All statistical analyses were performed using SPSS software (version 27, IBM Corp., Armonk, NY, USA). Descriptive statistics were presented as mean, median, minimum, and maximum values for continuous variables, and as frequencies (percentages) for categorical variables. The Wilcoxon signed-rank test was used to compare paired non-parametric SUVmax values between FDG and FAPI PET/CT scans. Spearman’s rank correlation coefficient (ρ) was used to evaluate the strength and direction of associations between SUVmax values and clinical parameters such as age, primary tumor localization, and lymph node involvement. A p value of <0.05 was considered statistically significant.

Results

A summary of patient demographics and imaging findings is shown in Table 1. A total of 14 patients [13 males (92.9%) and 1 female (7.1%)] with a mean age of 65 years (range: 43-75) were included in the study. The mean duration of smoking among the patients was 35.1 years (range: 25-50). All patients were histopathologically diagnosed with SCC. The most common tumor localization was glottic (64.3%), followed by supraglottic (28.6%) and subglottic (7.1%). The median SUVmax of primary tumors was significantly higher on 68Ga-FAPI PET/CT (10.95; range: 3.5-19.2) than on 18F-FDG PET/CT (4.85; range: 2.2-10.9) (Figure 1). Lymph node involvement was observed in 3 patients on FDG scans, located in ipsilateral level 2 and/or level 3, with a median SUVmax of 3.7 (range: 2.4-4.1). 68Ga-FAPI PET/CT also detected lymph node involvement at the same levels in 3 patients, with a notably higher SUVmax of 7.9 (range: 6.8-10.4). No distant metastases were identified with either imaging modality (Table 1).

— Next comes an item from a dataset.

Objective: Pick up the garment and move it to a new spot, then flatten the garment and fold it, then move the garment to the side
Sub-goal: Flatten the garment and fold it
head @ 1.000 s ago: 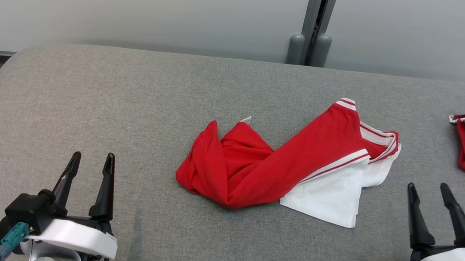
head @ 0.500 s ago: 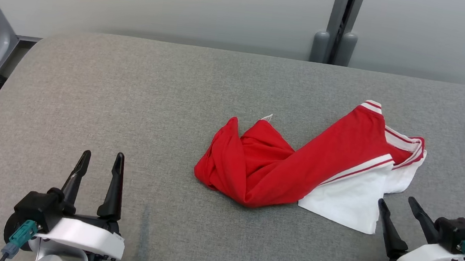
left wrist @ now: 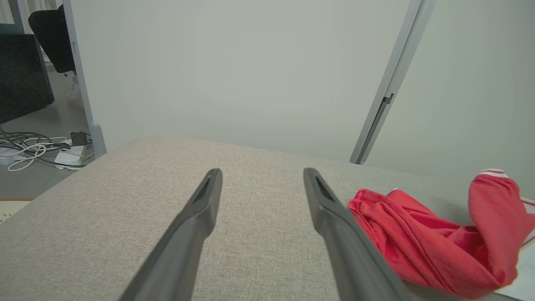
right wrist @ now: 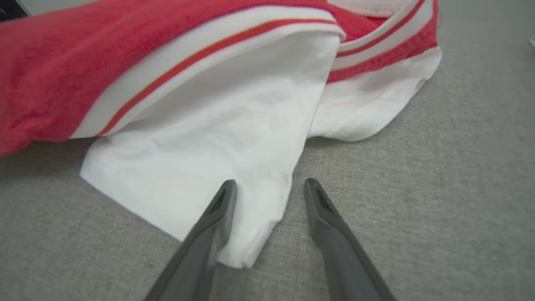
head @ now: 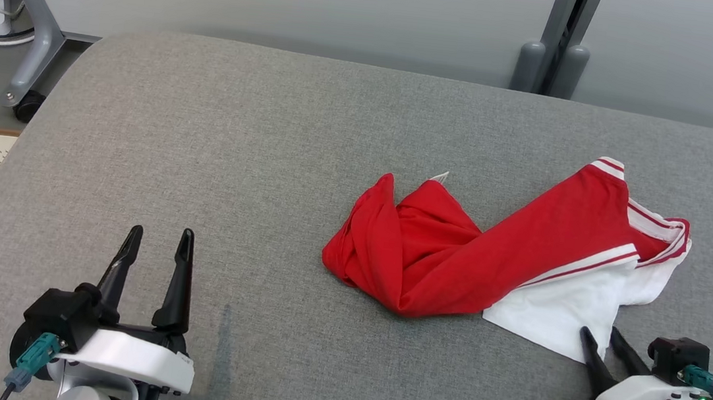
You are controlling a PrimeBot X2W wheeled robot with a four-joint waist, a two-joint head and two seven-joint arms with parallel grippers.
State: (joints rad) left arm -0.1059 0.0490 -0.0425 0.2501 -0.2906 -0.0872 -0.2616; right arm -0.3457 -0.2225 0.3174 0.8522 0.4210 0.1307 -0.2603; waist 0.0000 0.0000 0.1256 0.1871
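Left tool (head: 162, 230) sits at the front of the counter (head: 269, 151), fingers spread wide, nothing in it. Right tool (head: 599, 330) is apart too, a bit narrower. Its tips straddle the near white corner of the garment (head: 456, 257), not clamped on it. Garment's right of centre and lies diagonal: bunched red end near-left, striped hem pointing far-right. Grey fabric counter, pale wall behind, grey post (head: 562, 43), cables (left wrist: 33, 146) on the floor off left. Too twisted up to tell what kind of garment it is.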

No statistically significant differences in SUVmax values across tumor localizations were observed for either FDG or FAPI (p>0.05).

Correlation analysis between SUVmax and the variables is shown in Table 2. A moderate positive correlation (r=0.46) was observed between FDG and FAPI SUVmax values; however, it was not statistically significant at the 0.05 level (p=0.098). The correlation between age and FDG SUVmax was weakly negative (r=-0.035, p=0.905), while the correlation between age and FAPI SUVmax was nearly negligible and weakly positive (r=0.009, p=0.976). The correlation between age and FDG SUVmax was weakly negative (r=-0.04, p=0.905), while that between age and FAPI SUVmax was very weakly positive (r=0.01, p=0.976). A strong and statistically significant positive correlation was found between lymph node FDG SUV and FDG SUVmax (r=0.76, p=0.002), as well as between lymph node FDG SUV and FAPI SUVmax (r=0.59, p=0.015). Additionally, a statistically significant, moderate-to-strong correlation was observed between lymph node FAPI SUV and both FDG SUVmax (r=0.52, p=0.018) and FAPI SUVmax (r=0.63, p=0.008) (Table 2).

Discussion

LC is a relatively common malignancy of the respiratory tract and represents a significant subset of head and neck cancers (5). SCC is the predominant histological subtype and can arise from any anatomical region of the larynx. In contrast, rare histological variants, such as sarcomas, malignant melanomas, lymphomas, and minor salivary gland carcinomas, are infrequently encountered (6). Approximately 98% of LC originate in the glottic or supraglottic regions, with glottic tumors occurring nearly three times as often as supraglottic tumors. Subglottic cancers are rare, accounting for only about 2% of cases (7). Our findings are similar. The disease shows a clear male predominance, with a male-to-female ratio of approximately 3:1, and its incidence increases with advancing age. The pathogenesis of LC is multifactorial, with tobacco use and alcohol consumption recognized as the most significant risk factors. Smoking, in particular, shows a linear dose-response relationship with LC development and increases the risk 10-15-fold compared with non-smokers (8,9).

Management of LC is complex because of the larynx’s essential roles in respiration, phonation, and swallowing. Treatment goals include complete tumor eradication, prevention of recurrence, and preservation of laryngeal function. The choice of treatment is primarily guided by the tumor’s stage and anatomical subsite, as outcomes vary by location. Glottic tumors typically yield the highest success rates, followed by supraglottic and subglottic tumors (10). However, approximately 60% of patients are diagnosed at an advanced stage (11), often with deep tissue invasion and cartilage involvement (12). Early lymphatic dissemination is a defining feature of supraglottic carcinomas, with clinical nodal metastases identified in approximately 55% of patients at the time of diagnosis. Contralateral nodal involvement is observed in approximately 16% of cases. Cervical lymph node levels II, III, and IV are most frequently implicated (13).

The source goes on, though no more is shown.